If there's one area where the ancient Jew has the modern Christian licked--in spades--it would be the way he feared the Lord, as in, he was terrified. These were people intimately acquainted with what the Lord could do, not for them, but to them. It was part of their psyche because it was part of their history:
the earth opening up and swallowing people whole...
serpents biting and killing them...
fire consuming them...
plagues decimating them...
enemies dragging them off to captivity...
(For a more complete catalog of God-induced misery, see Deuteronomy 28. Yikes.)
So here's the Jew, making his annual pilgrimage to Jerusalem. It was supposed to be a time of feasting, celebrating, not what the Lord had done to them, but for them. Nevertheless...he will be cut off from his people if he doesn't go. And he must not appear before the Lord empty-handed when he does go--you know, the same Lord who did those things cited above...
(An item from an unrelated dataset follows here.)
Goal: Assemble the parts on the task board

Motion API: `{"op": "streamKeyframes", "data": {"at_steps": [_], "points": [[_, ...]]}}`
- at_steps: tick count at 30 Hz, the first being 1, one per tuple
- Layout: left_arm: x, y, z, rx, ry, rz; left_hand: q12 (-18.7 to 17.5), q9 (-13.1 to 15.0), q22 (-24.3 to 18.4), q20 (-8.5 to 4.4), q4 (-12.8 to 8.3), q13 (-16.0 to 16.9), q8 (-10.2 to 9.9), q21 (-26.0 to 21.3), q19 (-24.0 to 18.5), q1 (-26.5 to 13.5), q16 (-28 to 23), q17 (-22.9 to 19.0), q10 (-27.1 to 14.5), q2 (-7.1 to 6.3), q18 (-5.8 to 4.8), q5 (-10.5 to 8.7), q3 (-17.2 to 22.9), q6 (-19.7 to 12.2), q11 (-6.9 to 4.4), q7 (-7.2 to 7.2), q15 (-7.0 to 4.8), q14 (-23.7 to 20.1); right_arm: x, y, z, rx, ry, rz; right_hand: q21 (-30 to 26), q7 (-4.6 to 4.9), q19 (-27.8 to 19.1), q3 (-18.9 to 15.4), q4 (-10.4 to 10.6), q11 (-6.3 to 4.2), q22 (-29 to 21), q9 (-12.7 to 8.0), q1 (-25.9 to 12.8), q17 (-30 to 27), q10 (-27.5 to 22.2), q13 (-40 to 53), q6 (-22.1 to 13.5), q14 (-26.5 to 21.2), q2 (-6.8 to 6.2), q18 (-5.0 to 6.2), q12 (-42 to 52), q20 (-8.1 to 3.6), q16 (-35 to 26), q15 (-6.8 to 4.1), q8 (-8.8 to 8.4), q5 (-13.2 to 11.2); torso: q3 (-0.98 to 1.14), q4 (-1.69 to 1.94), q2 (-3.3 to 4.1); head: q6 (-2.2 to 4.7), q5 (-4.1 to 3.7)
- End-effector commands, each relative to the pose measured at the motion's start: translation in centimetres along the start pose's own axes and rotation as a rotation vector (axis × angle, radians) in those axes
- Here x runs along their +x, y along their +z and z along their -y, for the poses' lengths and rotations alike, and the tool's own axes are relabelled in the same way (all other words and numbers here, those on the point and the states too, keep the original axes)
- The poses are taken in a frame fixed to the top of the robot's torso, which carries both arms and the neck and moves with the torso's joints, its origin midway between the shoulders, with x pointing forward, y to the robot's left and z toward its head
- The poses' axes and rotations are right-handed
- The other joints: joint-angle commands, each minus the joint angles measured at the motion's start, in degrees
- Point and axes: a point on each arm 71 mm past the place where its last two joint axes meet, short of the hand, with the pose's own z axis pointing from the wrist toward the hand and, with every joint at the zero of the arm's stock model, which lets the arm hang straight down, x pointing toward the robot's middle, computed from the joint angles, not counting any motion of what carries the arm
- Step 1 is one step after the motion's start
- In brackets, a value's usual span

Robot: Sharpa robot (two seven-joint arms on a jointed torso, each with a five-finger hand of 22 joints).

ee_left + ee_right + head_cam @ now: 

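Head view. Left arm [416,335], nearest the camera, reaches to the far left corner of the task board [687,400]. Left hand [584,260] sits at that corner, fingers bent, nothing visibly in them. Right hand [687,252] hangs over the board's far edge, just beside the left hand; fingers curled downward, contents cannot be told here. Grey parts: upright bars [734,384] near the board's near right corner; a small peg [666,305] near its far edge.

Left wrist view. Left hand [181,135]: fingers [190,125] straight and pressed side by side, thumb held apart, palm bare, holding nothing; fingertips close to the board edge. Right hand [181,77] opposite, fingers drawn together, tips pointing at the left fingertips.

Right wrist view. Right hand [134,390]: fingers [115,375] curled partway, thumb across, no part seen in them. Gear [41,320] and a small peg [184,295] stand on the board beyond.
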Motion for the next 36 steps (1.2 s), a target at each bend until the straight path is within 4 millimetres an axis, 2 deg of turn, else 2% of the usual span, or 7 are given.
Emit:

Where does his help come from, indeed.
My help comes from the Lord, who made heaven and earth.
Oh. So the Lord, who is making this requirement of me, is going to help me carry it out. Now hold on. What does that sound like? The gospel. This sounds like the gospel. God is going to ask me to do something hard...and then He's going to help me get it done.
Author Trevin Wax says in his book, Gospel-Centered Teaching, that we must be careful to read all of Scripture in a way that is distinctively Christian. He says that if we read, for instance, the Old Testament in a way that a faithful rabbi would concur with...we're reading it wrongly.
So how does the gospel impact the way I read this, my favorite psalm? I can see how the Jew on his pilgrimage might read it. But how do I read it through a cross-centered lens?
He will not allow your foot to slip; He who keeps you will not slumber.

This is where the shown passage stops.